Thread: C++11 Multi threading memory ordering: Relaxed vs Release and Consume

  1. #1
    Registered User
    Join Date
    Feb 2015
    Posts
    17

    C++11 Multi threading memory ordering: Relaxed vs Release and Consume

    Hi,
    I've a question regarding this example

    Code:
    #include <thread>
    #include <atomic>
    #include <cassert>
    #include <string>
     
    std::atomic<std::string*> ptr;
    int data;
     
    void producer()
    {
        std::string* p  = new std::string("Hello");
        data = 42;
        ptr.store(p, std::memory_order_release);
    }
     
    void consumer()
    {
        std::string* p2;
        while (!(p2 = ptr.load(std::memory_order_consume)))
            ;
        assert(*p2 == "Hello"); // never fires: *p2 carries dependency from ptr
        assert(data == 42); // may or may not fire: data does not carry dependency from ptr
    }
     
    int main()
    {
        std::thread t1(producer);
        std::thread t2(consumer);
        t1.join(); t2.join();
    }
    given here: std::memory_order - cppreference.com

    (Yes, I also read that "no known production compilers track dependency chains: consume operations are lifted to acquire operations.")

    I'm wondering whether a std::memory_order_relaxed ordering for the load and store would yield the same... The first assertion can only fire if *p2 != "Hello", which can only happen if the load failed. So the only scenario I can think of is if the storing is "character-wise atomic", i.e. a result could be a partial store of "Hello". If someone can elucidate this to me, I'd be grateful.

  2. #2
    Registered User Codeplug's Avatar
    Join Date
    Mar 2003
    Posts
    4,981
    Yes - your assert() comments are still true, and the p2 results are the same, when using memory_order_relaxed.

    gg

  3. #3
    Master Apprentice phantomotap's Avatar
    Join Date
    Jan 2008
    Posts
    5,108
    I'm wondering whether a std::memory_order_relaxed ordering for the load and store would yield the same... The first assertion can only fire if *p2 != "Hello", which can only happen if the load failed.
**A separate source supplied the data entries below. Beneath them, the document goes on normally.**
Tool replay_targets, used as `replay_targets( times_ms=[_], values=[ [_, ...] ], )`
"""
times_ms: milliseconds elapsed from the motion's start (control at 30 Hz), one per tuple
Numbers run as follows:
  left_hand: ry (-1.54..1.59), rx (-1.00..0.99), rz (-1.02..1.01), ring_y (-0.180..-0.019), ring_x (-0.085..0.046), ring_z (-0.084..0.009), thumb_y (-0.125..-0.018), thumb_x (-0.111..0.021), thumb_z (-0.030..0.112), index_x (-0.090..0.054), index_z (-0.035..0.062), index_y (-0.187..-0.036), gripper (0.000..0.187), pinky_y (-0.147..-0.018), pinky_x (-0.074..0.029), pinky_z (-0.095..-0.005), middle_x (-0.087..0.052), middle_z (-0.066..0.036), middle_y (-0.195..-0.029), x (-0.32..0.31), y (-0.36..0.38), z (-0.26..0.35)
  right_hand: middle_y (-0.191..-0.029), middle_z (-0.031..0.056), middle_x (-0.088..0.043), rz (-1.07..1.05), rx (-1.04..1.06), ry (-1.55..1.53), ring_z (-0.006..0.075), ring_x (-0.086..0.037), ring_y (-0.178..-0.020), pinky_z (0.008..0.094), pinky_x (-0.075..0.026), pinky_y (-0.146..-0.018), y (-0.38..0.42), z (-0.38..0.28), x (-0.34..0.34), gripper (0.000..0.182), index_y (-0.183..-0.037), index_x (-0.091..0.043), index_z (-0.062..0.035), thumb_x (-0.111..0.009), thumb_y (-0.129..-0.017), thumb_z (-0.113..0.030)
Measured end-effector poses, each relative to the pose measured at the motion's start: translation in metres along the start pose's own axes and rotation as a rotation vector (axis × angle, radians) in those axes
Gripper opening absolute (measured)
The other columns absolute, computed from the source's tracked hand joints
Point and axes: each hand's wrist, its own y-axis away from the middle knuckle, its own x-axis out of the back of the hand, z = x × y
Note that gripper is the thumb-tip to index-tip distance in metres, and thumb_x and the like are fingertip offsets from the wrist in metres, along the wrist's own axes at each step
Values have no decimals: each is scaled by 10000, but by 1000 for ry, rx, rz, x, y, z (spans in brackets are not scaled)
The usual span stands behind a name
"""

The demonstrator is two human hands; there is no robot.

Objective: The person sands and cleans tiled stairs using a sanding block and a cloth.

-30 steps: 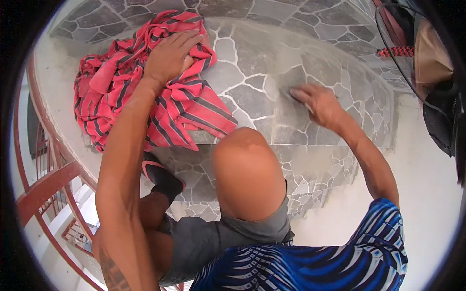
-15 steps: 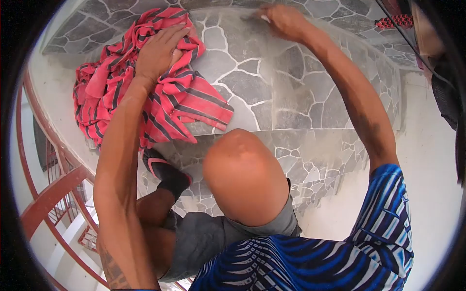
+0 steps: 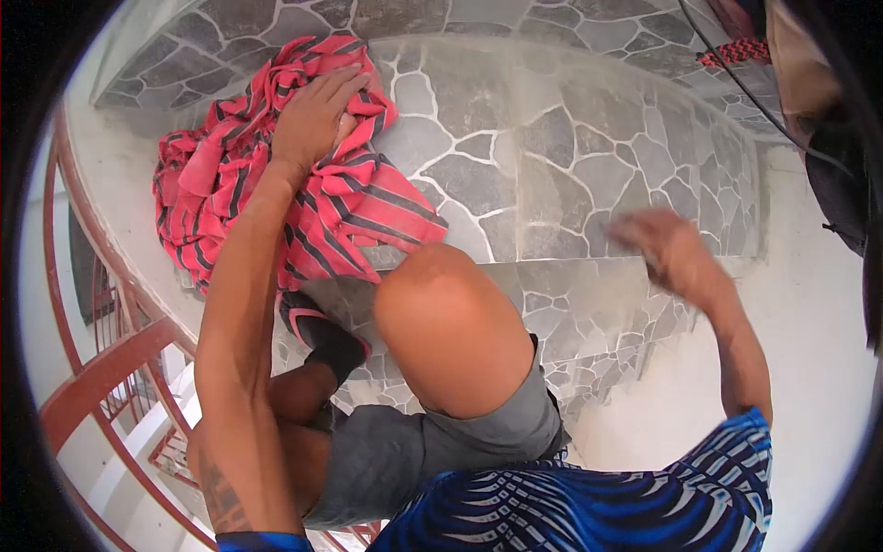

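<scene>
Spread over the left part of a stone-patterned step [image 3: 469, 175] is a crumpled red cloth [image 3: 377, 207] with black stripes. My left hand [image 3: 315, 120] lies on top of it, fingers stretched out and palm down. Near the front edge of the same step, on the right, is my right hand [image 3: 664, 250]. Motion smears its fingers, so I cannot make out whether anything is in them. My bent knee [image 3: 451, 322] stands just in front of the step, between the two arms.
A brown-red metal railing [image 3: 110, 377] curves along the left. My foot in a dark sock and flip-flop [image 3: 331, 336] rests on the lower step. At the upper right are a black cable [image 3: 736, 83], a red-black braided piece [image 3: 736, 51] and a dark bag-like item [image 3: 837, 184].
My right hand has come from the back of the step down to the right, near its front edge. The left hand stays on the cloth. The view has shifted slightly.
</scene>
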Motion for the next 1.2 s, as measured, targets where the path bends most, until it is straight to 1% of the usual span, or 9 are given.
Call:
replay_targets(
  times_ms=[133, 300, 500, 633, 867, 933, 1033, 1133, 1200],
  values=[
    [27, -10, -5, -1288, -569, -244, -807, -654, 220, -556, 162, -1416, 620, -1026, -497, -417, -573, -38, -1456, -2, 0, -3, -1200, 206, -653, 482, 57, 12, 422, -612, -1140, 492, -511, -976, -117, 30, 19, 571, -1280, -641, -95, -598, -740, 86],
    [24, -24, 36, -1282, -578, -269, -810, -668, 222, -561, 143, -1409, 614, -1045, -495, -415, -578, -64, -1451, -2, -2, -2, -1285, 221, -620, 330, -122, 200, 419, -603, -1168, 503, -508, -979, -241, 73, -10, 534, -1324, -613, -94, -576, -808, 39],
    [21, 411, 201, -1243, -613, -300, -885, -640, 283, -538, 90, -1434, 590, -1017, -523, -410, -587, -111, -1432, -34, -18, 13, -1266, 190, -630, 217, -9, -56, 397, -597, -1183, 468, -510, -993, -120, -5, -35, 632, -1330, -612, -96, -631, -725, 87],
    [-252, 714, -15, -1058, -655, -365, -899, -587, 332, -548, -108, -1312, 605, -867, -559, -420, -630, -246, -1214, -39, -71, 73, -1279, 182, -642, 598, -261, -232, 394, -621, -1171, 425, -500, -1007, -2, -3, -54, 605, -1334, -605, -46, -603, -760, 146],
    [-158, 587, -312, -1379, -470, -441, -1003, -449, 393, -575, -71, -1372, 606, -1136, -317, -603, -508, -291, -1477, -58, -188, 224, -1261, 203, -663, 688, -795, -393, 372, -635, -1183, 399, -484, -1014, 109, -45, -100, 401, -1275, -661, -41, -513, -934, 110],
    [17, 257, 98, -1299, -513, -446, -885, -571, 360, -662, -76, -1225, 561, -1127, -319, -584, -565, -284, -1372, -115, -212, 297, -1253, 202, -667, 718, -821, -351, 363, -639, -1175, 394, -483, -1014, 110, -53, -104, 387, -1276, -660, -31, -505, -947, 101],
    [538, -122, 41, -1338, -478, -436, -851, -575, 314, -645, -60, -1258, 557, -1186, -289, -539, -528, -301, -1404, -160, -274, 378, -1239, 193, -673, 778, -842, -363, 348, -644, -1162, 385, -484, -1009, 99, -55, -89, 360, -1274, -659, -17, -505, -965, 85],
    [748, -463, -747, -1313, -504, -385, -863, -559, 309, -653, -13, -1266, 525, -1158, -347, -474, -537, -253, -1414, -118, -314, 337, -1226, 177, -680, 802, -851, -423, 333, -648, -1154, 379, -483, -1008, 103, -52, -89, 355, -1272, -659, -13, -506, -969, 91],
    [731, -435, -511, -1347, -493, -355, -882, -555, 317, -631, 8, -1311, 535, -1160, -364, -438, -518, -218, -1464, -121, -300, 306, -1225, 173, -683, 862, -826, -398, 322, -646, -1161, 367, -477, -1014, 92, -30, -97, 339, -1274, -660, -10, -515, -980, 75]
  ],
)
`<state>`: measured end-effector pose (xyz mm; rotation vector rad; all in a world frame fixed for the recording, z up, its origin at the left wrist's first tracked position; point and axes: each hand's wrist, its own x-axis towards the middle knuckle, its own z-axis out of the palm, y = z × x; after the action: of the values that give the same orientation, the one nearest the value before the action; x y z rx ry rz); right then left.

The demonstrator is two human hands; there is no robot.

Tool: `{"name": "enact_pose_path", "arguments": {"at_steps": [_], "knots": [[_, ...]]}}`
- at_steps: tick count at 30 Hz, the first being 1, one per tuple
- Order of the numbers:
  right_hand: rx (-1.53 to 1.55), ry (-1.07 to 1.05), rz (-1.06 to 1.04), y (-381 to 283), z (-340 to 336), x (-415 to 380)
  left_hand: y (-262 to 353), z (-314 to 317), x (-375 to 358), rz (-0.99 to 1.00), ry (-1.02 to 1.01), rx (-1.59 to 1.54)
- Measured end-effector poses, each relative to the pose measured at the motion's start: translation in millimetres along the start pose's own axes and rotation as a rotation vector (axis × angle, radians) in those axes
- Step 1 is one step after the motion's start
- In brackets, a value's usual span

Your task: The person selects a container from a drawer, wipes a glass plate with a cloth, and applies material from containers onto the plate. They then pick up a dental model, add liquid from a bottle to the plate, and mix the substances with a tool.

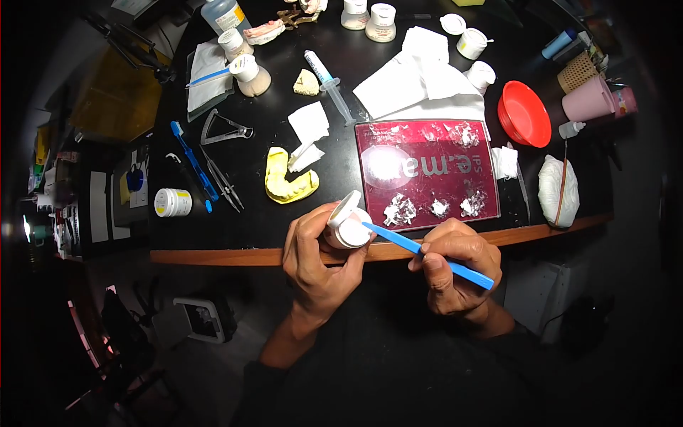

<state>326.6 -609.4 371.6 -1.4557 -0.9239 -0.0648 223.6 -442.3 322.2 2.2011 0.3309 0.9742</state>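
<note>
Gripping a round white jar [351,234], left fingers [308,238] curl while right fingers [455,247] pinch a slim blue, perhaps plastic, spatula [398,240].

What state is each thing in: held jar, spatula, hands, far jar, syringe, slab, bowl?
Held jar: lid flipped open
Blue spatula: held, tip at the held jar's mouth
Left hand: closed around jar
Right hand: gripping spatula
Far jar: open, lid beside it
Syringe: lying, plunger drawn out
Maroon slab: flat, dotted with white clumps
Red bowl: upright
</note>
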Motion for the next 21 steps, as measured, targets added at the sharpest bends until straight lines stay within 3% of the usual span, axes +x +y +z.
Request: {"name": "enact_pose_path", "arguments": {"at_steps": [21], "knots": [[0.012, -0.012, 0.054, 15.7, 20.2, 2.0, -2.1, 1.5, -2.8, 0.002, 0.003, 0.008]]}}
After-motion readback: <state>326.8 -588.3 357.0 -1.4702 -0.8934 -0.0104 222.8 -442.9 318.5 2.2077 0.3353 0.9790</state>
So the only scenario I can think of is if the storing is "character-wise atomic", i.e. a result could be a partial store of "Hello". If someone can elucidate this to me, I'd be grateful.
    O_o

    I wouldn't use `std::memory_order_relaxed' for the store. I can't imagine poor visibility actually happening because the context would seem to be a pessimism from the perspective of an optimizing processor, but you might indeed find that the `std::memory_order_relaxed' store becomes visible before all preceding writes occurring within the constructor.

    Soma
    “Salem Was Wrong!” -- Pedant Necromancer
    “Four isn't random!” -- Gibbering Mouther

  4. #4
    Registered User Codeplug's Avatar
    Join Date
    Mar 2003
    Posts
    4,981
    >> .. might ... becomes visible before all preceding writes occurring within the constructor.
    +1

    So the first assert could fire. Classic trap in DCL .

    gg

  5. #5
    Master Apprentice phantomotap's Avatar
    Join Date
    Jan 2008
    Posts
    5,108
    O_o

    DCL?

    [Edit]
    *derp*

    Double-Checked Locking

    I... um... look a pony!
    [/Edit]

    Soma
    Last edited by phantomotap; 04-10-2015 at 11:07 AM.
    “Salem Was Wrong!” -- Pedant Necromancer
    “Four isn't random!” -- Gibbering Mouther

  6. #6
    Registered User
    Join Date
    May 2009
    Posts
    3,877
    My first thought was how does DEC Command Language relate to this post.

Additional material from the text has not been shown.